Mr Prescott's future is giving Mr Blair more worry than anyone else's. The least of those worries is whether he should be made Deputy Prime Minister. This is a largely honorific title, as Mr Michael Heseltine has convincingly demonstrated, hard though he has tried to persuade us otherwise. The lesson has not been lost on Mr Prescott, who quite reasonably wants a proper department. The question is: in which china shop does Mr Blair think he can safely be let loose?
This brings the Cabinet up to 21. If we add, as we must, Lord Richard as Lord Privy Seal and Leader of the Lords, and Lord Irvine as Lord Chancellor, we have a Cabinet of 23. This is a perfectly reasonable number. In practice Mr Blair has one additional place to play with. He could give it to Mr Dewar and appoint his deputy, Mr Nick Brown, Chief Whip. But he is also obligated to the former Chief Whip, Mr Derek Foster, whom he persuaded to step down to make way for Mr Dewar. Mr Foster, as a reward, was promptly helped up on to another plinth labelled "Duchy of Lancaster (Public Service)", whatever that may mean.
Mr Foster is in the Shadow Cabinet but is not an elected member of it. If he is accommodated in the real Cabinet along with Mr Dewar, with Mr Brown as Chief Whip outside it, we have a Cabinet of 25, which is distinctly on the unwieldy side. There is still no place for the spirited Ms Janet Anderson, who is a non-elected member of the Shadow Cabinet in charge of women. Nor is there one for Mr Peter Mandelson, who (as the boxing posters of my youth used to put it) needs no introduction and who, together with the widely admired Mr Brian Wilson, is in charge of "election planning".
We have it on the authority of Ms Clare Short, speaking on Newsnight a few weeks ago, that Mr Blair intends to comply with the 1980 Standing Order and appoint all the elected members of the Shadow Cabinet to the real one. Admittedly Ms Short is not the first person you would think of if you were asked to nominate someone who knew the inner workings of Mr Blair's mind. Who would that be, I wonder? Mr Mandelson, Lord Irvine, Mrs Blair or one of those priests of his?

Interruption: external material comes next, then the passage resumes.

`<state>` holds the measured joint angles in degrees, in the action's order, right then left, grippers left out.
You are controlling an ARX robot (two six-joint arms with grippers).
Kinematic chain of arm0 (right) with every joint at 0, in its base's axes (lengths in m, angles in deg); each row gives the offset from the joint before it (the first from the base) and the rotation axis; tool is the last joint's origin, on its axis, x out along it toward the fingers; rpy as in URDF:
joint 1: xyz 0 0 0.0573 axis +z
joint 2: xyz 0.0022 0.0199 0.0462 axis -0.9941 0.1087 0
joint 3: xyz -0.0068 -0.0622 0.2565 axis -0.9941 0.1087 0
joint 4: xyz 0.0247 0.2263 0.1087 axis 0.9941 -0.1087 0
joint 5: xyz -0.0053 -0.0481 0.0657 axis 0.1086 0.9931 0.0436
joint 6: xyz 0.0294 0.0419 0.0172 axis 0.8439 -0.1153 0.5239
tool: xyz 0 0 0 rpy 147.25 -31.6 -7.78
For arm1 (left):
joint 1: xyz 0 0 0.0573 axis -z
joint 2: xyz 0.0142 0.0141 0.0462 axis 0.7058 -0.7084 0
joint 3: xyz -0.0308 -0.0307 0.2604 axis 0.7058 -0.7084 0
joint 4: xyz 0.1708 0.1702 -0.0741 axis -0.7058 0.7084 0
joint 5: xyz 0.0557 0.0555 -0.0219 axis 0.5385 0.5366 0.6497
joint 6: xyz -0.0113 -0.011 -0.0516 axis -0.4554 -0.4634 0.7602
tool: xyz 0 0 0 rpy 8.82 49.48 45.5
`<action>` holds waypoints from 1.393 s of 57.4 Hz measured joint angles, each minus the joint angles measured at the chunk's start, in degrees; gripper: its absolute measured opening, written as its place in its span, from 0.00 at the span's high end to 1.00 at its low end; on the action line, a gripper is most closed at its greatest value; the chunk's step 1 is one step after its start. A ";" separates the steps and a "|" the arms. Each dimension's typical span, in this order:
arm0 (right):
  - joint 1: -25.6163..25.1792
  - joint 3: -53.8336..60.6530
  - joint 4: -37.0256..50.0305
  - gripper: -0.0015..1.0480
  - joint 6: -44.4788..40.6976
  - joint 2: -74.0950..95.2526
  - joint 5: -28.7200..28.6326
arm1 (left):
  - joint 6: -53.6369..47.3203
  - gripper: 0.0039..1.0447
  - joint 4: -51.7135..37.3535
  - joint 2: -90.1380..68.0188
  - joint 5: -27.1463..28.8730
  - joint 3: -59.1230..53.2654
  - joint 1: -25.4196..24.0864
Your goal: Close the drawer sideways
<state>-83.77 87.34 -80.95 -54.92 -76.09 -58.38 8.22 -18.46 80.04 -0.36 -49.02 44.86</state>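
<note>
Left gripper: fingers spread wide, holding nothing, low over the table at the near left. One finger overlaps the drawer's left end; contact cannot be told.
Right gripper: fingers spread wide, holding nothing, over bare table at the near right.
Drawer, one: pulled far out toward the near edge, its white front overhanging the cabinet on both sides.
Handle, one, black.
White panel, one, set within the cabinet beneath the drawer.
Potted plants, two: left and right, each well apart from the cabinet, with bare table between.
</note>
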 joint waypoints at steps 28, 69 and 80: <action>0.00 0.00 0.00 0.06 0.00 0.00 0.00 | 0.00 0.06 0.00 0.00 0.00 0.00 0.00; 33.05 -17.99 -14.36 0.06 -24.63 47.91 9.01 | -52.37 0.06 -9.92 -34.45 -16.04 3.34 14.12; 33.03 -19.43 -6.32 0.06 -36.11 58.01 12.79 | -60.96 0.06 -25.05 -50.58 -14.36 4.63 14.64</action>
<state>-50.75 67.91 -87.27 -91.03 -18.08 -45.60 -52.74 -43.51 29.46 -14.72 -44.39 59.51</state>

No matter. Ms Short had been a member of a committee or anyway of a group that had been charged with looking at Standing Orders. This task had been undertaken primarily in relation to the new and somewhat absurd "disciplinary code". But the group had also specifically examined the 1980 change and concluded that it should stand. Ms Short implied that Mr Blair had accepted the conclusion.
The result is that Mr Blair is left either with a Cabinet containing numerous characters who, as C R Attlee used to say when dismissing ministers, are "not up to it", or with one which is so large as to be cumbersome and which may also contravene complicated legislation. Clearly the Standing Order should have been changed and Mr Blair given a free hand.